Metadata-Version: 2.4
Name: featclus
Version: 0.1.3
Summary: This library is built to perform feature selection in clustering models
Home-page: https://github.com/sebassaras02/featclus
Author: Sebastian Sarasti
Author-email: Sebastian Sarasti <sebitas.alejo@hotmail.com>
License: MIT License
        
        Copyright (c) 2024 Sebastian Sarasti
        
        Permission is hereby granted, free of charge, to any person obtaining a copy
        of this software and associated documentation files (the "Software"), to deal
        in the Software without restriction, including without limitation the rights
        to use, copy, modify, merge, publish, distribute, sublicense, and/or sell
        copies of the Software, and to permit persons to whom the Software is
        furnished to do so, subject to the following conditions:
        
        The above copyright notice and this permission notice shall be included in all
        copies or substantial portions of the Software.
        
        THE SOFTWARE IS PROVIDED "AS IS", WITHOUT WARRANTY OF ANY KIND, EXPRESS OR
        IMPLIED, INCLUDING BUT NOT LIMITED TO THE WARRANTIES OF MERCHANTABILITY,
        FITNESS FOR A PARTICULAR PURPOSE AND NONINFRINGEMENT. IN NO EVENT SHALL THE
        AUTHORS OR COPYRIGHT HOLDERS BE LIABLE FOR ANY CLAIM, DAMAGES OR OTHER
        LIABILITY, WHETHER IN AN ACTION OF CONTRACT, TORT OR OTHERWISE, ARISING FROM,
        OUT OF OR IN CONNECTION WITH THE SOFTWARE OR THE USE OR OTHER DEALINGS IN THE
        SOFTWARE.
        
Project-URL: Homepage, https://github.com/sebassaras02/featclus
Keywords: Unsupervised Learning,Machine Learning,Clustering
Classifier: License :: OSI Approved :: MIT License
Classifier: Programming Language :: Python
Classifier: Programming Language :: Python :: 3
Requires-Python: >=3.12.4
Description-Content-Type: text/markdown
License-File: LICENSE
Requires-Dist: numpy==2.1.2
Requires-Dist: pandas==2.2.3
Requires-Dist: scikit-learn==1.5.2
Requires-Dist: pytest==8.3.3
Requires-Dist: plotly==5.24.1
Requires-Dist: nbformat==5.10.4
Requires-Dist: gower==0.1.2
Dynamic: author
Dynamic: home-page
Dynamic: license-file
Dynamic: requires-python

# 📊 FeatureClus: Feature Selection for Clustering Models

Welcome to **FeatureClus**, a Python library designed to simplify **feature selection** for **clustering models**. This tool helps you select the most relevant features that enhance clustering performance, ensuring you avoid the "curse of dimensionality" and make your clustering algorithms more efficient and interpretable. 🧠

## 🔍 How It Works

The feature selection process is driven by evaluating how each feature impacts the clustering results. **FeatureClus** uses an isolated data shift for each feature to assess its importance.

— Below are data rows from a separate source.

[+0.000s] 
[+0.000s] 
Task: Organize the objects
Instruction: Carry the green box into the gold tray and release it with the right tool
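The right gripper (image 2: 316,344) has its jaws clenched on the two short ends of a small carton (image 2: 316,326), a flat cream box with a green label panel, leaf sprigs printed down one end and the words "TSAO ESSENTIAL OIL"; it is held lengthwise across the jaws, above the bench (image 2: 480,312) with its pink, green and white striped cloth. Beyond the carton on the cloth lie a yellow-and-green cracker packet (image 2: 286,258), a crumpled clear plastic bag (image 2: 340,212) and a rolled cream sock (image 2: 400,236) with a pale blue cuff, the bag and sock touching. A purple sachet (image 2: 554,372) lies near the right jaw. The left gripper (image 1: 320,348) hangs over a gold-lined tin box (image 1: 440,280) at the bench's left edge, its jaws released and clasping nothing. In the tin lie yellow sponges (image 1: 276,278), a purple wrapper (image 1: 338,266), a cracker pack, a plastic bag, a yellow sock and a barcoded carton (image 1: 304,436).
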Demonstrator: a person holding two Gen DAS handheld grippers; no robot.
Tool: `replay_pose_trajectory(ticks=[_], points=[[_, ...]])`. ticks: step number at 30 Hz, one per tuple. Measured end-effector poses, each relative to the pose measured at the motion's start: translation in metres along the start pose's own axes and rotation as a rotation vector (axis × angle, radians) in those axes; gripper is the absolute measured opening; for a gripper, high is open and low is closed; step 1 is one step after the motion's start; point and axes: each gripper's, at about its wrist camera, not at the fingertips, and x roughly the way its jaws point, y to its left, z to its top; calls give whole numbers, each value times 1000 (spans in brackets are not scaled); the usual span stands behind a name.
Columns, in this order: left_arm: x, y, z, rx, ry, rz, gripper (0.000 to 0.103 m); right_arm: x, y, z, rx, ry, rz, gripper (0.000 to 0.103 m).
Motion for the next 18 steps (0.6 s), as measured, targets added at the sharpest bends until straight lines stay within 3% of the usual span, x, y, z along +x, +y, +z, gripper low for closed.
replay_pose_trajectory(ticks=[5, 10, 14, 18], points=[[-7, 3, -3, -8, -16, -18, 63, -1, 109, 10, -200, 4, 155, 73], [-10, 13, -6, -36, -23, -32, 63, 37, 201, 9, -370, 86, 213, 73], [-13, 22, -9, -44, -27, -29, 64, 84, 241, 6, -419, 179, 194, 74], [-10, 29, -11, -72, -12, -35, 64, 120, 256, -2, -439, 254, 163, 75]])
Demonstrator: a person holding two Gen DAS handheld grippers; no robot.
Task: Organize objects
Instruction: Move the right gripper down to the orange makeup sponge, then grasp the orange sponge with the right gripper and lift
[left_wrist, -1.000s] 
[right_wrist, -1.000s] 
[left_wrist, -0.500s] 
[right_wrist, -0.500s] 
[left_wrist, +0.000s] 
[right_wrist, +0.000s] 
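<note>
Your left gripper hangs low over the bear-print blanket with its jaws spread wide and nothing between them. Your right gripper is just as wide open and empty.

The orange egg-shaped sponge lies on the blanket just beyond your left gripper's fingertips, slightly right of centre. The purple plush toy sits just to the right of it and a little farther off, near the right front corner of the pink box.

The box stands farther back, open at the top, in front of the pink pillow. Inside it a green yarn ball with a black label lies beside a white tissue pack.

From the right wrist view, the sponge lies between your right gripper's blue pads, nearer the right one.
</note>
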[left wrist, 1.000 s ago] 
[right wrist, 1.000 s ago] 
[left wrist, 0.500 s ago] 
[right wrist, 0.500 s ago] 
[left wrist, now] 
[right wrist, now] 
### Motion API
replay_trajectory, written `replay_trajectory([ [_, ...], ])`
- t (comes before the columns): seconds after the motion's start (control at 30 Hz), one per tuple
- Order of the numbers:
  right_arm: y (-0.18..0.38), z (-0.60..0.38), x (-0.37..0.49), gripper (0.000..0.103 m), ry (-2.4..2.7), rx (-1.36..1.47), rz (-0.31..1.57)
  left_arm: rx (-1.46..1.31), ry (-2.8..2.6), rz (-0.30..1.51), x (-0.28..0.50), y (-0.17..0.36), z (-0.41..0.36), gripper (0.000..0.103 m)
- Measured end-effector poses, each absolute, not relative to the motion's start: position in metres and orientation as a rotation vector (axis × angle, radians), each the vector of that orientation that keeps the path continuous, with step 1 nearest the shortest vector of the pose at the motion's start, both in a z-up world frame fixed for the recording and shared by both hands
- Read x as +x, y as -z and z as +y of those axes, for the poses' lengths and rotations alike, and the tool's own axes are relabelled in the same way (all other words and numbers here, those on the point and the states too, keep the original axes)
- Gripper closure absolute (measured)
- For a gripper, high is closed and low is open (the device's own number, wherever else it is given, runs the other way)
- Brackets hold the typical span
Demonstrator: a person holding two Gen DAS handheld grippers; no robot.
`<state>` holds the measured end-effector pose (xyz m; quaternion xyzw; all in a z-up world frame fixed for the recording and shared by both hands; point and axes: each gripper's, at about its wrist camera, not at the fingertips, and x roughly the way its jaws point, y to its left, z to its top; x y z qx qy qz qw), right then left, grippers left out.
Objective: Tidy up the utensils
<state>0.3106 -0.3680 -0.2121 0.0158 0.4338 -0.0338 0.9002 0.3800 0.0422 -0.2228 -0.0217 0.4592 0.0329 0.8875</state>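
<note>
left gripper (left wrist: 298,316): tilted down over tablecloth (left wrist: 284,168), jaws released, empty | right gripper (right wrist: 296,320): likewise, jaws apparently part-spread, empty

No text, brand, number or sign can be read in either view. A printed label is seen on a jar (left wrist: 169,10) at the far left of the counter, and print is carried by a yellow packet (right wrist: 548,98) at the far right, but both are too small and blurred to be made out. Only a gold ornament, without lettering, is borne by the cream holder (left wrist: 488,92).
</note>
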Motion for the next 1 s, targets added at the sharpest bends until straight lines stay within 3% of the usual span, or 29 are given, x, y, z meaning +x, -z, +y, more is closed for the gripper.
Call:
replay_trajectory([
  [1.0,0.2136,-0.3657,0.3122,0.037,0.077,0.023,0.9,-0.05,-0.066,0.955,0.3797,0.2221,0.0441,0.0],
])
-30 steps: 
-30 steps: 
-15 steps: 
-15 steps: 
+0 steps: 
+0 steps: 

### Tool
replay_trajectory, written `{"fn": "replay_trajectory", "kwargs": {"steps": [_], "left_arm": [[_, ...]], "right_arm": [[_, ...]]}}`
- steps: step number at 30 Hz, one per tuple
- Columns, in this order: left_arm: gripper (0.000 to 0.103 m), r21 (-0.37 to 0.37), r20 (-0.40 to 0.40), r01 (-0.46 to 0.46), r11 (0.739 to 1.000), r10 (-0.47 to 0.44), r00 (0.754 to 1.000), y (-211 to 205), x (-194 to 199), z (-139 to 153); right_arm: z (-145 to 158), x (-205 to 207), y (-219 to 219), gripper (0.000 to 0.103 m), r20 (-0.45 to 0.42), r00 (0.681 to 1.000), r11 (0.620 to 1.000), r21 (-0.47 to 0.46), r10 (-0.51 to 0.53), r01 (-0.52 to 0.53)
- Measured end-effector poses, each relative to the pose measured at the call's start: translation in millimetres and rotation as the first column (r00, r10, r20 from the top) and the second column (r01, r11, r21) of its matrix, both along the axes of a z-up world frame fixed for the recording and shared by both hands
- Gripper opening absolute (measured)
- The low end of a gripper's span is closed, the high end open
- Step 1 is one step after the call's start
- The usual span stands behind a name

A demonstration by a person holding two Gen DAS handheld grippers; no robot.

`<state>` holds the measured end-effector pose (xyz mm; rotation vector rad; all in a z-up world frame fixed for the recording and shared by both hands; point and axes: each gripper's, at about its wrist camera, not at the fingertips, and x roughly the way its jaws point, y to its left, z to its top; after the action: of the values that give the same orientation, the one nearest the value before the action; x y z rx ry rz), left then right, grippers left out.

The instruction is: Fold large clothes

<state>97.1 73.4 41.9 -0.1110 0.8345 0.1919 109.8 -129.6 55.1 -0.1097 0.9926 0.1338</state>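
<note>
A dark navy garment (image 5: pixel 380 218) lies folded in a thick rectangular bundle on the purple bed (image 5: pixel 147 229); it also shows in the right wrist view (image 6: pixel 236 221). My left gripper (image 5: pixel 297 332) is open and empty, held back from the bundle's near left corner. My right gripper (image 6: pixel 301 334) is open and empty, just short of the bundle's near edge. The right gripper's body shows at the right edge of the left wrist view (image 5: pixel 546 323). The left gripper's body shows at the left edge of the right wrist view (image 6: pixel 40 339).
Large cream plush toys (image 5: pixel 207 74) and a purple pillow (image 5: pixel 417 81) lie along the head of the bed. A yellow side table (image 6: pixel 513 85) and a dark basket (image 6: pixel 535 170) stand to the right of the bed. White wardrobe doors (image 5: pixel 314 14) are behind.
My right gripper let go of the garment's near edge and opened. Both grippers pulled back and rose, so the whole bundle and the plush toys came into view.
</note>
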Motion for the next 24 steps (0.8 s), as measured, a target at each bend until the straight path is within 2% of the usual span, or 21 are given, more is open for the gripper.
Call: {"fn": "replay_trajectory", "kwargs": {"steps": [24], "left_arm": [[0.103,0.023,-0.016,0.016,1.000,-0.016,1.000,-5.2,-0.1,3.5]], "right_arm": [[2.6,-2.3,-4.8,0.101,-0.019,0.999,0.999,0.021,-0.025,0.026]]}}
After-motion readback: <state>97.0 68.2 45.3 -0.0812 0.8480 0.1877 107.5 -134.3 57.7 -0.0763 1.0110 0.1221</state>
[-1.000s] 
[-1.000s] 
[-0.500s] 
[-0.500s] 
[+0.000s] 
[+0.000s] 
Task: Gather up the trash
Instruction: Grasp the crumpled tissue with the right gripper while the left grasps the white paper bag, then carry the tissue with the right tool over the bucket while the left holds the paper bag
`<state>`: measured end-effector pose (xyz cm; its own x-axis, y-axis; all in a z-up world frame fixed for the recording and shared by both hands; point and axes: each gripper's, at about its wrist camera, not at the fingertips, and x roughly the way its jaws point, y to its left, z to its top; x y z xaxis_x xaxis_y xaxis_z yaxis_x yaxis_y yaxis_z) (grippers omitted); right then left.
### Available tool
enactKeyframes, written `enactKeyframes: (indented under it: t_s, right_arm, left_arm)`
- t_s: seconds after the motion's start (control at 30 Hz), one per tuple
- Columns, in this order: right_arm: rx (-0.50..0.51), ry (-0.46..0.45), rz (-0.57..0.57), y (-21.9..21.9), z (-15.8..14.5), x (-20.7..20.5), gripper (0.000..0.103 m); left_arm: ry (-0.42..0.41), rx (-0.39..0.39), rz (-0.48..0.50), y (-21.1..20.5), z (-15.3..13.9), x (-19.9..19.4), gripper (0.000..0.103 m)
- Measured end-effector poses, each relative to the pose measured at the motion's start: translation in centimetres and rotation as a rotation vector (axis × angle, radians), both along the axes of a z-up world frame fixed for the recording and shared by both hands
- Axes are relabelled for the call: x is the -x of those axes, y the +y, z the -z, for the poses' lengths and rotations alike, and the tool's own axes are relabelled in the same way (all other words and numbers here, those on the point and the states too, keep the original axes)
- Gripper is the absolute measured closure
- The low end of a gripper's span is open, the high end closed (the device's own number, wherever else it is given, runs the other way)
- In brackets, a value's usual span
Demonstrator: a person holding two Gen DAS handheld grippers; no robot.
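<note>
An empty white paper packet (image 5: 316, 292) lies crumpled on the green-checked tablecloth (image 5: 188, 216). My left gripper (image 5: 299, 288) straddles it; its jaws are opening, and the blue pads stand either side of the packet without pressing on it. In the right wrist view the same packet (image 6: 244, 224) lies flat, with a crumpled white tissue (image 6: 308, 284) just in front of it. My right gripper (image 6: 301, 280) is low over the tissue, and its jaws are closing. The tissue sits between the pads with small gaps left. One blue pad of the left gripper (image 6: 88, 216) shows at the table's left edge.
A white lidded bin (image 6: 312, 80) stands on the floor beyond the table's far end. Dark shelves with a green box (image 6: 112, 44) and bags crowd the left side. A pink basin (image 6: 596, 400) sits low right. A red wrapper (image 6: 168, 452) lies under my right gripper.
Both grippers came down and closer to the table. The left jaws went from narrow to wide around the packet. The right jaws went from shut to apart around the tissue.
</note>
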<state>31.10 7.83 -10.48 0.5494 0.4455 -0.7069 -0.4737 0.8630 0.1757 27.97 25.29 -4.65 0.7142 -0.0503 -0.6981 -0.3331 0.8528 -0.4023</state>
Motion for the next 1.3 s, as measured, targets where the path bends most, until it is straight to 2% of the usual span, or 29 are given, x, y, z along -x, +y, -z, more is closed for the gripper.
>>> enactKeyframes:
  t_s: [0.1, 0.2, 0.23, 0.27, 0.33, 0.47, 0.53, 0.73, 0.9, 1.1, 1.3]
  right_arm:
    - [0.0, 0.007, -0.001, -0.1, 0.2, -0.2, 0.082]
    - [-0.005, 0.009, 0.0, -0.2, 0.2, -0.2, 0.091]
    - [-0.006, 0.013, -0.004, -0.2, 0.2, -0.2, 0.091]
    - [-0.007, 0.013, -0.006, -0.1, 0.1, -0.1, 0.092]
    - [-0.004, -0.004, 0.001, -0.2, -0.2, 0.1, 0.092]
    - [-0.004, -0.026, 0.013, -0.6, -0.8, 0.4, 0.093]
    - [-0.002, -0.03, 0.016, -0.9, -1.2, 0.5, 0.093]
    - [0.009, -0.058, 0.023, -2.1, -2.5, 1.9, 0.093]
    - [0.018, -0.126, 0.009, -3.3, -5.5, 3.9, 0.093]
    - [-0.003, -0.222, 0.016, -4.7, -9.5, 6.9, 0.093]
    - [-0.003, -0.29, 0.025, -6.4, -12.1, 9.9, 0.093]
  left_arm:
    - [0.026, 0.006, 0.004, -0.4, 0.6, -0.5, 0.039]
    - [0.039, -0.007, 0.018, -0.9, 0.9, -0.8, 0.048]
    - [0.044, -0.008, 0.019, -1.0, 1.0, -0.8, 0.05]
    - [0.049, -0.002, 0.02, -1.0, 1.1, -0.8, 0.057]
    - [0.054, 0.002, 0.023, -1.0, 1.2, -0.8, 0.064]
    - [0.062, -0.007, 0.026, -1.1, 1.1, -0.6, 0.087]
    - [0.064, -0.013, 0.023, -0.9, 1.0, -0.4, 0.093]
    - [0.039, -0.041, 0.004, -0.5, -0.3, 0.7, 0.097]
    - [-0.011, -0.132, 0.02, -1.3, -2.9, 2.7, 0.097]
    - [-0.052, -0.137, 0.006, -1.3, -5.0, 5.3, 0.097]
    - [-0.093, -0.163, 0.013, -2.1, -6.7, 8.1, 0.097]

The process follows these steps:

1. **MinMaxScaler**: First, we scale the features using MinMaxScaler to normalize the data.
2. **PCA (80% variance)**: Next, we apply Principal Component Analysis (PCA) to reduce dimensionality, retaining 80% of the variance.
3. **DBSCAN Clustering**: After reducing the dimensionality, DBSCAN is used to perform clustering.
4. **Silhouette Score Calculation**: For each feature, we calculate the silhouette score to evaluate the quality of the clusters. The silhouette score represents how similar an object is to its own cluster compared to other clusters.
5. **Data Shift and Feature Importance**: By applying isolated shifts to each feature and recalculating the silhouette score, we measure how the score changes. The absolute difference in the silhouette score after shifting each feature is used to rank the features by importance.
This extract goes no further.